To-day, nearly the whole population of German East Africa is
clothed in imported calico. This was not always the case; even now in
some parts of the north dressed skins are still the prevailing wear,
and in the north-western districts—east and north of Lake
Tanganyika—lies a zone where bark-cloth has not yet been
superseded. Probably not many generations have passed since such
bark fabrics and kilts of skins were the only clothing even in the
south. Even to-day, large quantities of this bright-red or drab
material are still to be found; but if we wish to see it, we must look in
the granaries and on the drying stages inside the native huts, where
it serves less ambitious uses as wrappings for those seeds and fruits
which require to be packed with special care. The salt produced at
Masasi, too, is packed for transport to a distance in large sheets of
bark-cloth. Wherever I found it in any degree possible, I studied the
process of making this cloth. The native requisitioned for the
purpose arrived, carrying a log between two and three yards long and
as thick as his thigh, and nothing else except a curiously-shaped
mallet and the usual long, sharp and pointed knife which all men and
boys wear in a belt at their backs without a sheath—horribile dictu!
[51]
Silently he squats down before me, and with two rapid cuts has
drawn a couple of circles round the log some two yards apart, and
slits the bark lengthwise between them with the point of his knife.
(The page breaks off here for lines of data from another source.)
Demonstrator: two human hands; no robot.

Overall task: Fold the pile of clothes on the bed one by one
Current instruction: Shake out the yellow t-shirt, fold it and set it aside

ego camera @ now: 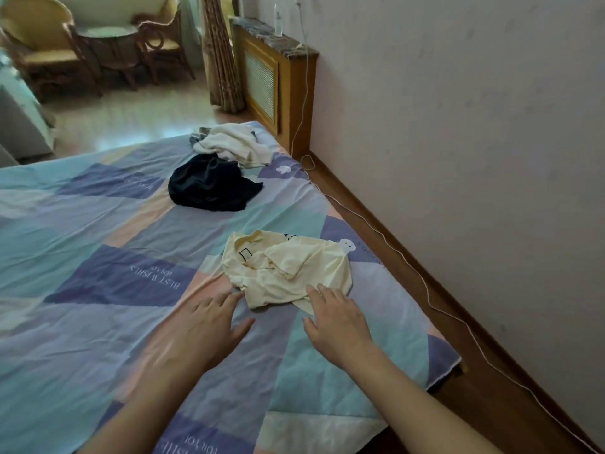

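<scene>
A crumpled pale yellow shirt (pixel 284 268) with a black printed mark lies on the patchwork bedspread (pixel 98 257), near the bed's right edge. My right hand (pixel 337 317) is flat with straight fingers, its fingertips touching the shirt's near hem. My left hand (pixel 203 326) reaches with spread fingers to the shirt's near left corner, its fingertips just at the cloth. Neither hand holds anything. Farther up the bed lie a bunched dark navy garment (pixel 212 185) and a cream-white garment (pixel 235 144) with a bit of grey cloth behind it.
A white cable (pixel 409 263) runs along the floor between the bed's right edge and the wall. A wooden radiator cover (pixel 278 80) stands beyond the bed's far corner. Wicker chairs (pixel 42 50) and a small round table (pixel 109 36) stand at the back left.
</scene>
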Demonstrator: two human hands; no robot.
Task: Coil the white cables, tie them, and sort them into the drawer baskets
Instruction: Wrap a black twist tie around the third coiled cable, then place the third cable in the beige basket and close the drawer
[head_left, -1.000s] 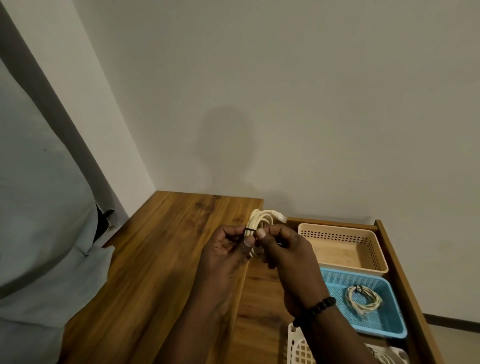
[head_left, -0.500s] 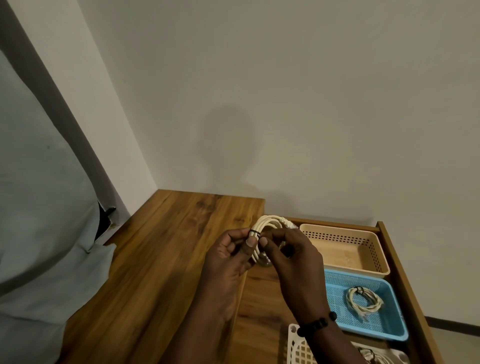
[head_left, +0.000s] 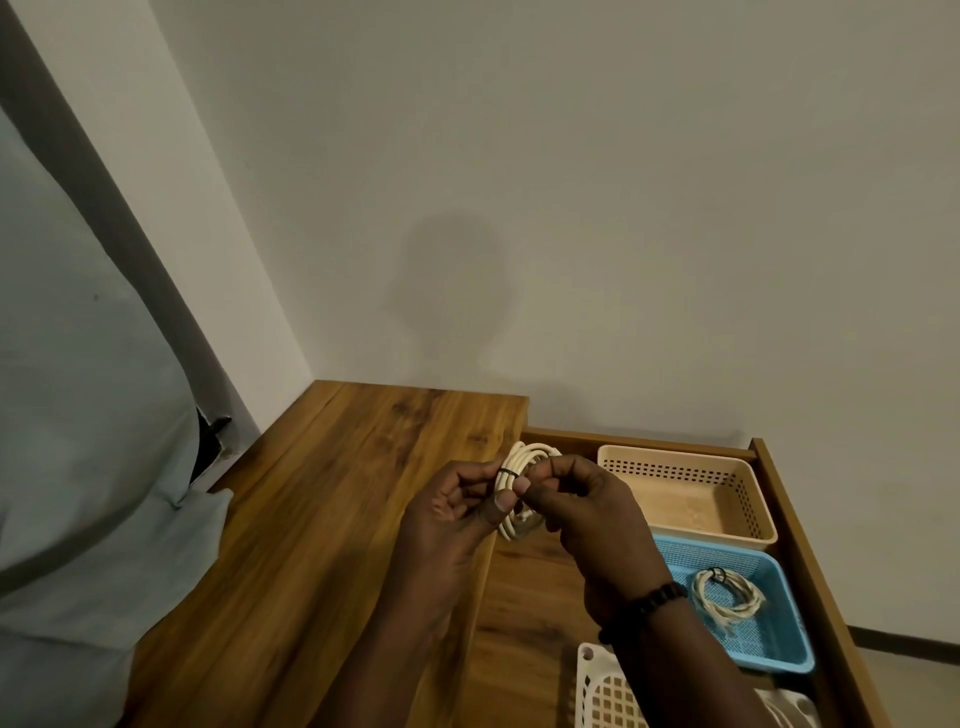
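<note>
Fingers of both hands, left hand and right hand, pinch the coiled white cable.

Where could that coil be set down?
Bare room: the wooden tabletop left of both hands, and the beige basket. The blue basket already holds a tied cable; the white basket is mostly hidden.

Both hands, left and right, pinch a coil with a black tie. Right of the grip: beige basket, blue basket holding a tied coil.
</note>
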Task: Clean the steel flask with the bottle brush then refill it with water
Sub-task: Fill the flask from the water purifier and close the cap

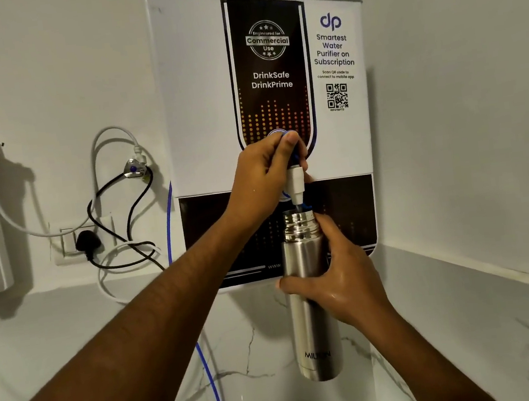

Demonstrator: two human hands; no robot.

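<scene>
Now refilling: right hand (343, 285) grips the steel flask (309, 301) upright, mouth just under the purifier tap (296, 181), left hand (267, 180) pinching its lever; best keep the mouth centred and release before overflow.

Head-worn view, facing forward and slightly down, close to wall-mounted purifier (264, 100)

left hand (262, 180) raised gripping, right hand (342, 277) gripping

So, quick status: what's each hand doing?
Left hand grips the purifier tap. Right hand holds the steel flask upright, open mouth right under the spout. Nothing in the way.
</scene>
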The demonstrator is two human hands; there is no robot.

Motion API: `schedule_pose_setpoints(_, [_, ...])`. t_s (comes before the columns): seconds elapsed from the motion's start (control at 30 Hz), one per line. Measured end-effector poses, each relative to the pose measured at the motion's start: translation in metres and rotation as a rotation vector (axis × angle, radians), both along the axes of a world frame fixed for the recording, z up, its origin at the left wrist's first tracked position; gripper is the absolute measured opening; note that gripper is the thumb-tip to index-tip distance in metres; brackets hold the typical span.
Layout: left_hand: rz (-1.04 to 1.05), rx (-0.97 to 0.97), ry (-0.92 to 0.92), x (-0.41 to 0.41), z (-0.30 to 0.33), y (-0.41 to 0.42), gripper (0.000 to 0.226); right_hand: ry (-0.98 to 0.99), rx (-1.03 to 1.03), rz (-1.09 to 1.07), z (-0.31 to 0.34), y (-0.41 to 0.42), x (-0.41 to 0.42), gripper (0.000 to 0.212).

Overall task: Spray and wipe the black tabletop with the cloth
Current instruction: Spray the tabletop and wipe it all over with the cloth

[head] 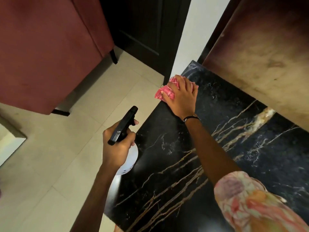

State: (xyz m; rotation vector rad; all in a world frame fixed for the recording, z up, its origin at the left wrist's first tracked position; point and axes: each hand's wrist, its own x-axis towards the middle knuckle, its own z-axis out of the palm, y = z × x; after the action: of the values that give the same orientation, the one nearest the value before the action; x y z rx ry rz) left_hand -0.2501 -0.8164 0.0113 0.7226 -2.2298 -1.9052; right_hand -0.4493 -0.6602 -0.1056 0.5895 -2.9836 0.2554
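Looking down, we see a black marble table (192, 164) veined in gold and white, glossy, its left edge running diagonally over pale floor tiles (50, 164). Our right hand (181, 96) lies flat, fingers spread, pressing a red cloth (164, 92) onto the table's far left corner. Our left hand (117, 146) is wrapped around the neck of a white spray bottle (129, 162) with a black trigger head, held off the table's left edge above the floor. A maroon upholstered chair (46, 52) stands on the tiles at left. A dark door (147, 27) and white wall (197, 25) lie beyond. A mottled brown panel (264, 61) rises along the table's right side.
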Motion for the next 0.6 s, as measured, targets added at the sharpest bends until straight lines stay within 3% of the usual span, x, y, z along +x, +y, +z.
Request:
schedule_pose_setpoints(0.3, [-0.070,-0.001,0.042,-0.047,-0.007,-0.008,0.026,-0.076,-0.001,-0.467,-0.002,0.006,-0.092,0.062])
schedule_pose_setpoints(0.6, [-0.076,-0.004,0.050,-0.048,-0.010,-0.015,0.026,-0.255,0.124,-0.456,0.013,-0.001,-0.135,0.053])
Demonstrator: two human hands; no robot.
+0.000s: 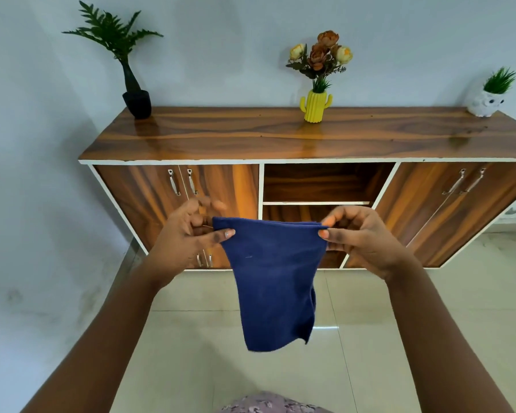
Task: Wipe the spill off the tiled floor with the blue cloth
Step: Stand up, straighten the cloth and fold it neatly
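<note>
The blue cloth (pixel 273 281) hangs folded in the air in front of me, above the pale tiled floor (pixel 385 338). My left hand (pixel 188 236) pinches its upper left corner between thumb and fingers. My right hand (pixel 361 234) pinches the upper right corner the same way. The top edge is stretched straight between both hands, and the lower end dangles free. I see no spill on the visible tiles; the cloth and my arms hide part of the floor.
A wooden sideboard (pixel 280 138) stands against the wall ahead, with doors at both sides and open shelves (pixel 325 186) in the middle. On top are a black-potted plant (pixel 136 102), a yellow cactus vase (pixel 315 105) and a white owl pot (pixel 486 104). A wall runs along the left.
</note>
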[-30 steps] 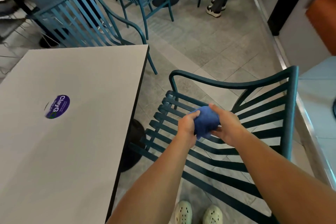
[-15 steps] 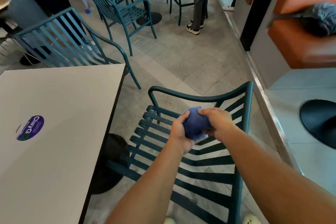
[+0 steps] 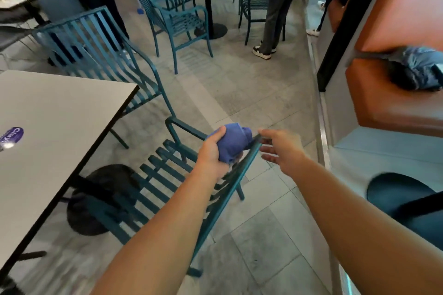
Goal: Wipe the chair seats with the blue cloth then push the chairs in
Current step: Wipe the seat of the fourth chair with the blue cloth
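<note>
Both bare forearms extend forward from the bottom of the frame. The left hand is curled into a closed grip around a bunched blue cloth, thumb on top, knuckles facing left. The right hand, just to its right and not on the cloth, is loose, its fingers spread and pointing left, fingertips at a chair's back rail.

The purple sticker is cut off by the left edge, and the chair seat is blurred and partly hidden by the left forearm.
</note>
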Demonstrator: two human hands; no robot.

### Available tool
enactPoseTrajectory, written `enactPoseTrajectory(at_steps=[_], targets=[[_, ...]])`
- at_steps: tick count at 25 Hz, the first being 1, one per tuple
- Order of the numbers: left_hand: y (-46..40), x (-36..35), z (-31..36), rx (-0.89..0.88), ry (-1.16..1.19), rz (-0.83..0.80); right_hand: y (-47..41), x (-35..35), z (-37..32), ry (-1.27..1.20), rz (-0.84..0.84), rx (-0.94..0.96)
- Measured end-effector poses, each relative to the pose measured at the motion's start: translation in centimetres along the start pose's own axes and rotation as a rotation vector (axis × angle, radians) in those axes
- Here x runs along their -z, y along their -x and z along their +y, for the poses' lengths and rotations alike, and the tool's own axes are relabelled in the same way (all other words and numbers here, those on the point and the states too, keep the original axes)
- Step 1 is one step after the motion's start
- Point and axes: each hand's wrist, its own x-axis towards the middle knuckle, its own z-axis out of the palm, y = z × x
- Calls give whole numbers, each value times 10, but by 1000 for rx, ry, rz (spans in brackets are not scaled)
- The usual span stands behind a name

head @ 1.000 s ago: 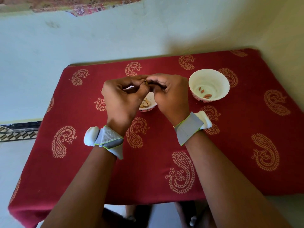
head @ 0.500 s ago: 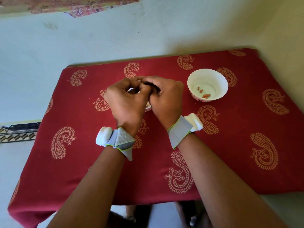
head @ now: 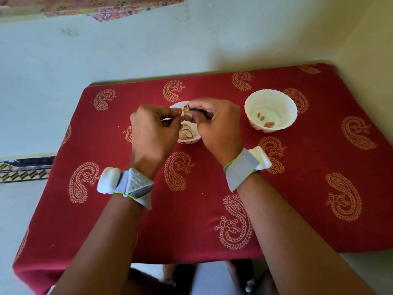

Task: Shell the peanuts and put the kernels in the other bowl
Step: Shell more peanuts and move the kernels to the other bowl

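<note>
A small white bowl of peanuts in their shells sits mid-table, mostly hidden behind my hands. My right hand pinches a split peanut above that bowl, a reddish kernel showing in the open shell. My left hand is just left of it with its fingertips pinched together, touching or nearly touching the shell; what it holds is hidden. To the right stands a larger white bowl holding several red-brown kernels.
The table wears a red cloth with gold paisley print and stands against a pale wall at the back and right. Both wrists carry grey straps with white pods. A patterned floor strip shows at the far left.
My hands have eased slightly apart. The peanut shell now shows open at my right fingertips with a kernel visible, and the peanut bowl's contents show between my hands.
</note>
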Motion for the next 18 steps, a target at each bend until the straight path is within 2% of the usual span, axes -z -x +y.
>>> enactPoseTrajectory(at_steps=[9,14,18], targets=[[4,-1,8,-27,148,-11,-4,2,3,-247,-16,-197],[3,-6,5,-32,121,45,-4,5,-1,-396,-64,-315],[1,-5,2,-35,122,38,-4,9,0,-457,-123,-329]])
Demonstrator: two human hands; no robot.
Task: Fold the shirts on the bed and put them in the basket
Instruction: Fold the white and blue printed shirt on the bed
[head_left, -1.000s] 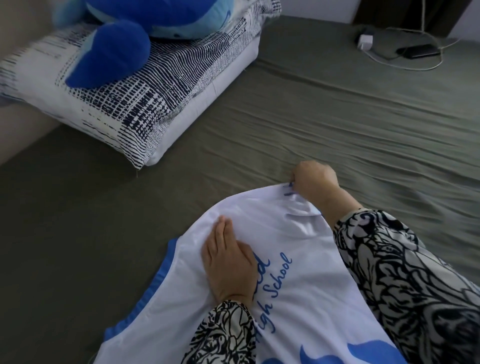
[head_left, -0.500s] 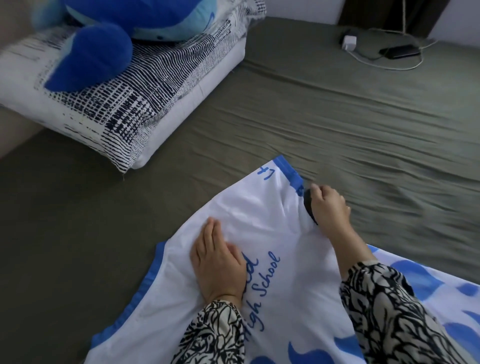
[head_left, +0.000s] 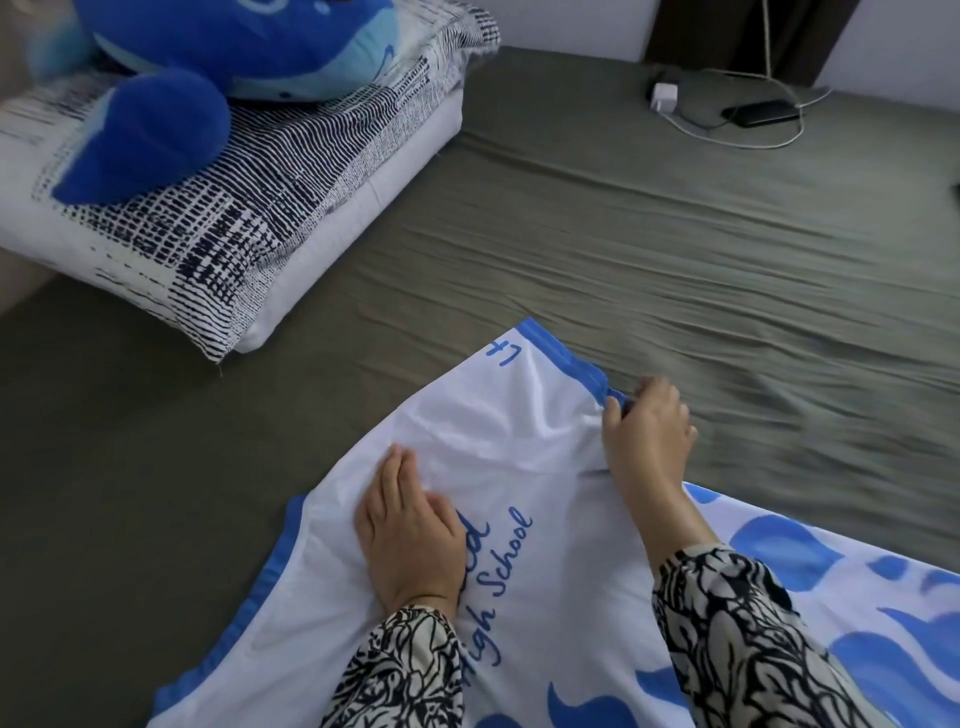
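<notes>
Bed (head_left: 649, 249): olive-grey fitted sheet, creased in long ridges across the middle and the right side. White shirt (head_left: 545, 519) with blue trim and blue printed shapes lies at the near edge of the bed, right of centre; script reading "High School" shows beside the left wrist. Left hand (head_left: 410, 540): flat on the shirt, fingers straight and together, pressing the fabric down. Right hand (head_left: 649, 436): fingers and thumb pinch the blue-trimmed sleeve edge, with the cloth gathered into folds at the pinch. Both forearms wear black-and-white patterned sleeves. Far left corner: pillow (head_left: 234, 223) in a black-and-white woven-look print, resting on a plain white cushion; a blue plush toy (head_left: 218, 57) lies on top. Far right edge: white charger (head_left: 665, 97) and its white cable looping round a dark phone (head_left: 761, 113), well apart from the shirt. White wall behind the bed; dark curtain at far right.
</notes>
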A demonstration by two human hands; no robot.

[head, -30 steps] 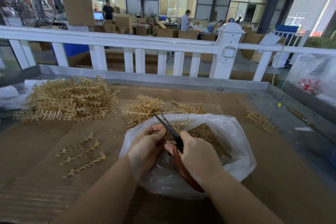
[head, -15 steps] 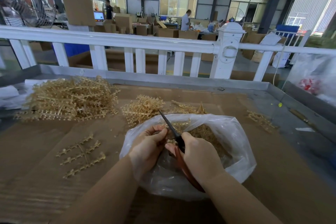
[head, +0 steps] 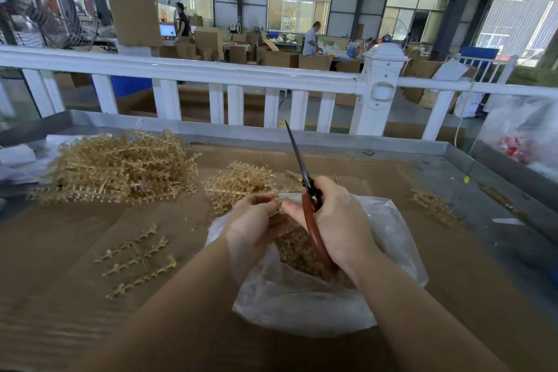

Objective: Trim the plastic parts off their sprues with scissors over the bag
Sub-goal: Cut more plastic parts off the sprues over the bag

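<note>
A clear plastic bag (head: 392, 238) lies open in front of me, holding cut tan parts (head: 297, 251). My right hand (head: 338, 220) grips red-handled scissors (head: 311, 220), blades together and pointing up and away. My left hand (head: 253, 220) is over the bag's left rim, its fingertips pinching a small tan sprue piece that is mostly hidden; the right hand's fingertips meet it there. A big heap of tan sprues (head: 117, 169) lies at the back left, a smaller heap (head: 238, 181) just beyond the bag. One flat sprue (head: 139, 260) lies to the left.
Brown cardboard (head: 60, 296) covers the metal tabletop, whose raised rim (head: 332, 142) runs along the far side. A white railing (head: 271, 75) stands behind it. A few sprues (head: 431, 205) lie at the right. Another clear bag (head: 525, 136) with red contents sits at far right.
The scissors have swung up from the bag, their blades now pointing steeply upward and shut. Both hands have lifted slightly and their fingertips have come together over the bag's rim.
</note>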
With evident care, he then scrapes off the outer rind all round the
log, so that in a quarter of an hour the inner red layer of the bark
shows up brightly-coloured between the two untouched ends. With
some trouble and much caution, he now loosens the bark at one end,
and opens the cylinder. He then stands up, takes hold of the free
edge with both hands, and turning it inside out, slowly but steadily
pulls it off in one piece. Now comes the troublesome work of
scraping all superfluous particles of outer bark from the outside of
the long, narrow piece of material, while the inner side is carefully
scrutinised for defective spots. At last it is ready for beating. Having
signalled to a friend, who immediately places a bowl of water beside
him, the artificer damps his sheet of bark all over, seizes his mallet,
lays one end of the stuff on the smoothest spot of the log, and
hammers away slowly but continuously. “Very simple!” I think to
myself. “Why, I could do that, too!”—but I am forced to change my
opinions a little later on; for the beating is quite an art, if the fabric is
not to be beaten to pieces. To prevent the breaking of the fibres, the
stuff is several times folded across, so as to interpose several
thicknesses between the mallet and the block. At last the required
state is reached, and the fundi seizes the sheet, still folded, by both
ends, and wrings it out, or calls an assistant to take one end while he
holds the other. The cloth produced in this way is not nearly so fine
and uniform in texture as the famous Uganda bark-cloth, but it is
quite soft, and, above all, cheap.
Now, too, I examine the mallet. My craftsman has been using the
simpler but better form of this implement, a conical block of some
hard wood, its base—the striking surface—being scored across and
across with more or less deeply-cut grooves, and the handle stuck
into a hole in the middle. The other and earlier form of mallet is
shaped in the same way, but the head is fastened by an ingenious
network of bark strips into the split bamboo serving as a handle. The
observation so often made, that ancient customs persist longest in
connection with religious ceremonies and in the life of children, here
finds confirmation. As we shall soon see, bark-cloth is still worn
during the unyago,[52] having been prepared with special solemn
ceremonies; and many a mother, if she has no other garment handy,
will still put her little one into a kilt of bark-cloth, which, after all,
looks better, besides being more in keeping with its African
surroundings, than the ridiculous bit of print from Ulaya.